• What is required: From the material below, list every line containing "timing".
----------------------------------------
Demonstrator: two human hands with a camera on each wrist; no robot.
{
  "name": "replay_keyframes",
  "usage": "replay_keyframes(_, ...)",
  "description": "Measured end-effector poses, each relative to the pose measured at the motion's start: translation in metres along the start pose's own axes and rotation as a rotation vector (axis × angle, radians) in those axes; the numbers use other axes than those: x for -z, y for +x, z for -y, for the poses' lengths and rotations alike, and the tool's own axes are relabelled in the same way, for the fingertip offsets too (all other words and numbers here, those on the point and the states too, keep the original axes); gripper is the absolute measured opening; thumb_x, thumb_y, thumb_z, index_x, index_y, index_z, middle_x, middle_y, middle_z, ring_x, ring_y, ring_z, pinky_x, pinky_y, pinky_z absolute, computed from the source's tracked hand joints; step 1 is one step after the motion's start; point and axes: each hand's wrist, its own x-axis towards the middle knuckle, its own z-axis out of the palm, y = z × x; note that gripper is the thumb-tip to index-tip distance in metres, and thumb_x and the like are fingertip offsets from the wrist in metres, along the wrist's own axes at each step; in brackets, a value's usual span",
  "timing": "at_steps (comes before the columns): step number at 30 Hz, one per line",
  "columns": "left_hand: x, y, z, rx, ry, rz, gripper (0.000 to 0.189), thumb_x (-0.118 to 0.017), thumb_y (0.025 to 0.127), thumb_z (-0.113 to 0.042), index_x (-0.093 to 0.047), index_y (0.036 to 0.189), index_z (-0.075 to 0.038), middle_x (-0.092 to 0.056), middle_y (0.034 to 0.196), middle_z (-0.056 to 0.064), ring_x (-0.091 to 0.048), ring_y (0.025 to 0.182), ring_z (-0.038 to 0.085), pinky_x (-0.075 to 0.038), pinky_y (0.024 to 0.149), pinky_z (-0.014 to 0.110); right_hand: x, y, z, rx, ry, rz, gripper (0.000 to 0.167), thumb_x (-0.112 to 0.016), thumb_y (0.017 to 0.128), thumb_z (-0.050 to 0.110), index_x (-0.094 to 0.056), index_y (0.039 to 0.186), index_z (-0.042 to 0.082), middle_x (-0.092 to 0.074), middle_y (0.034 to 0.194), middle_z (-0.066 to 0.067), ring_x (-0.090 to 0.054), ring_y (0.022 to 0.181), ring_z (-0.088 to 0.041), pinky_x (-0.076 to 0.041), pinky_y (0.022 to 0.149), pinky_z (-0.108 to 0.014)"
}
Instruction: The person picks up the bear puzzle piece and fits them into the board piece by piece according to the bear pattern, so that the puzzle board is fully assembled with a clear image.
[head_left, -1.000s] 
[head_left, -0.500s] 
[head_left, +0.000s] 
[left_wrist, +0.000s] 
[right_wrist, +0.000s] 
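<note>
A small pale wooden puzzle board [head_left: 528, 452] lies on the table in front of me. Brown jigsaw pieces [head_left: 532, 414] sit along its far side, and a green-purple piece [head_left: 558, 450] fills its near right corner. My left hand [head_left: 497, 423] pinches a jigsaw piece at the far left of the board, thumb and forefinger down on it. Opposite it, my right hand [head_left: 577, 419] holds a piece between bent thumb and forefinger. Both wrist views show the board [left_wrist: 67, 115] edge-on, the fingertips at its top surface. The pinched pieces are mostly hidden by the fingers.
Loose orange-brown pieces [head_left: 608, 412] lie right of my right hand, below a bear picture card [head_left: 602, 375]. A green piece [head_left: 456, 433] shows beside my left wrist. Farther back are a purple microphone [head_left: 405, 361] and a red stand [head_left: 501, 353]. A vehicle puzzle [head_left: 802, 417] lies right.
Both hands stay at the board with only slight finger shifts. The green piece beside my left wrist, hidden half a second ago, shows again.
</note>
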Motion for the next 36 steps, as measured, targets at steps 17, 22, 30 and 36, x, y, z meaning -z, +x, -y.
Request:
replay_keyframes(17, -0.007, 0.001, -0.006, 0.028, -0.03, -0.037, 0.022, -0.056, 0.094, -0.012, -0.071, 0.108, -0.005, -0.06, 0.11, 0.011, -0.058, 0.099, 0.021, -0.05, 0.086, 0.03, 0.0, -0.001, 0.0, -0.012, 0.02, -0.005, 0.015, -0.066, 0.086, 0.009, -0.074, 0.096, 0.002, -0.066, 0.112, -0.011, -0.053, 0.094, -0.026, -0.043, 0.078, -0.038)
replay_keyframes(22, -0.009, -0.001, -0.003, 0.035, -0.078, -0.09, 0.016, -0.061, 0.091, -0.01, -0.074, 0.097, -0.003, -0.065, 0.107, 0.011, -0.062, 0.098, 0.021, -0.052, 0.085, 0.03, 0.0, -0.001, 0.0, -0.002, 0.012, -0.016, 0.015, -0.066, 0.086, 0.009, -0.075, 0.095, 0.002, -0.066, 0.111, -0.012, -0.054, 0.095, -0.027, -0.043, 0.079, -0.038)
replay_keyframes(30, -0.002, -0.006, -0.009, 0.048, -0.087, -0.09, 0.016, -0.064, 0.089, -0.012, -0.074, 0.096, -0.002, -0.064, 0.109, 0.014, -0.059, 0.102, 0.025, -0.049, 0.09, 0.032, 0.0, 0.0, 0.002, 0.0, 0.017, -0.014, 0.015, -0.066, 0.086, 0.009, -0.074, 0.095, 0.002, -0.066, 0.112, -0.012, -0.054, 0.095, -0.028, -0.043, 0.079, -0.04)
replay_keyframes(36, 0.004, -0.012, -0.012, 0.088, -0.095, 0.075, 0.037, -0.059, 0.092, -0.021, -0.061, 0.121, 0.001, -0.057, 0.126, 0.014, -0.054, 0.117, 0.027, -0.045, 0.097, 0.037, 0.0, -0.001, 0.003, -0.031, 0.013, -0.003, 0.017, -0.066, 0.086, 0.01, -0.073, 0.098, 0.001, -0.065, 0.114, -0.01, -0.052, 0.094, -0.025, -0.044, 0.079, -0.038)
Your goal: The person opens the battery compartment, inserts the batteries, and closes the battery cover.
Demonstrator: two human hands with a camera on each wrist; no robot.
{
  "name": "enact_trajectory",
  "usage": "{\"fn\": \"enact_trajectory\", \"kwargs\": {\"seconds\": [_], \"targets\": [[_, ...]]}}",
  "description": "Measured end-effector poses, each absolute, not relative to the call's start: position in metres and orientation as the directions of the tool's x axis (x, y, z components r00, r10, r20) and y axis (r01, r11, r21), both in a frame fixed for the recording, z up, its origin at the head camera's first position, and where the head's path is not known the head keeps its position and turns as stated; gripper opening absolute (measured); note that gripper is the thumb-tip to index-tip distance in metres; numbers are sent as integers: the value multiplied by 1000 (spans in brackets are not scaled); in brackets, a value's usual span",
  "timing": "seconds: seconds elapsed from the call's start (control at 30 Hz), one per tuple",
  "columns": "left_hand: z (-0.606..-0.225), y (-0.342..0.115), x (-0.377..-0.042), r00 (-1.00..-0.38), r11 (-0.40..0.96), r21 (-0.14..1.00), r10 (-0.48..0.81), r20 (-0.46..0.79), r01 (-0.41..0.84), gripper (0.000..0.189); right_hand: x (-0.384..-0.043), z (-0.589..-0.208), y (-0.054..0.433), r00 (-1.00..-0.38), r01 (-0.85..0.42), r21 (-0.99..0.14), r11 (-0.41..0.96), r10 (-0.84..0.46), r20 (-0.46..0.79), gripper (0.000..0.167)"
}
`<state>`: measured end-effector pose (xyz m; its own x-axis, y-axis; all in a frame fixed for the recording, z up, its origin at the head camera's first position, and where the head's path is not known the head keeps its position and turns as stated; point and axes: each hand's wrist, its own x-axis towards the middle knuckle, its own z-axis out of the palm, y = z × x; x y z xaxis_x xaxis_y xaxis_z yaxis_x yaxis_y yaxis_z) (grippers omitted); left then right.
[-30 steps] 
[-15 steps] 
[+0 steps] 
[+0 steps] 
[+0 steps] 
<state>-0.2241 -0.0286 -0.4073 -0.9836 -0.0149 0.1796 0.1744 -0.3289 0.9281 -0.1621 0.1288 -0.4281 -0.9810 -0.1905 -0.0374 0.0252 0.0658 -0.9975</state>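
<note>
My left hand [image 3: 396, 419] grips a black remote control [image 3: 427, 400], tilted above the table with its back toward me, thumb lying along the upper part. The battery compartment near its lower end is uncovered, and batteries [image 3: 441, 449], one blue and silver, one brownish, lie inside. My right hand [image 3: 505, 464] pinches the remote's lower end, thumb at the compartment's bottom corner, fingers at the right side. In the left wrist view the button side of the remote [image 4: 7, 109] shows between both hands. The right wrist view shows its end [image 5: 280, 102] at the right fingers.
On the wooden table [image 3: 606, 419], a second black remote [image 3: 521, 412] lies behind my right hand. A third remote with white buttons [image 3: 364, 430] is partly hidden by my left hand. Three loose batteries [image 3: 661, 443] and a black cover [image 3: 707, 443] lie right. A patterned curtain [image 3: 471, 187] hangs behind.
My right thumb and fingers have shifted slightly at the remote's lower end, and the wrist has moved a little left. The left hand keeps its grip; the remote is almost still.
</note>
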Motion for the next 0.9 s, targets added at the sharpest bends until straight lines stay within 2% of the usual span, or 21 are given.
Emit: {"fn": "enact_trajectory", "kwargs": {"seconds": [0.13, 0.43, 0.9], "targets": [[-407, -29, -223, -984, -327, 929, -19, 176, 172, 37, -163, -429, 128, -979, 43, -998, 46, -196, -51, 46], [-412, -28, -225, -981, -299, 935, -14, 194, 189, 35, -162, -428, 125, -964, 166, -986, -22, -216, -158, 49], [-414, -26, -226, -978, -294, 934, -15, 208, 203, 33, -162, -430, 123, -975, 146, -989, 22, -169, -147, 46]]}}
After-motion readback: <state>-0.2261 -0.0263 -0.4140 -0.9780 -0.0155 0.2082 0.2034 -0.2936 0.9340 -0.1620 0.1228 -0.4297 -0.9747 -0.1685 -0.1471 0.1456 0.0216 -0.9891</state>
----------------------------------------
• Output:
  "timing": "at_steps (comes before the columns): step number at 30 Hz, one per line",
  "timing": "seconds: seconds elapsed from the call's start (control at 30 Hz), one per tuple",

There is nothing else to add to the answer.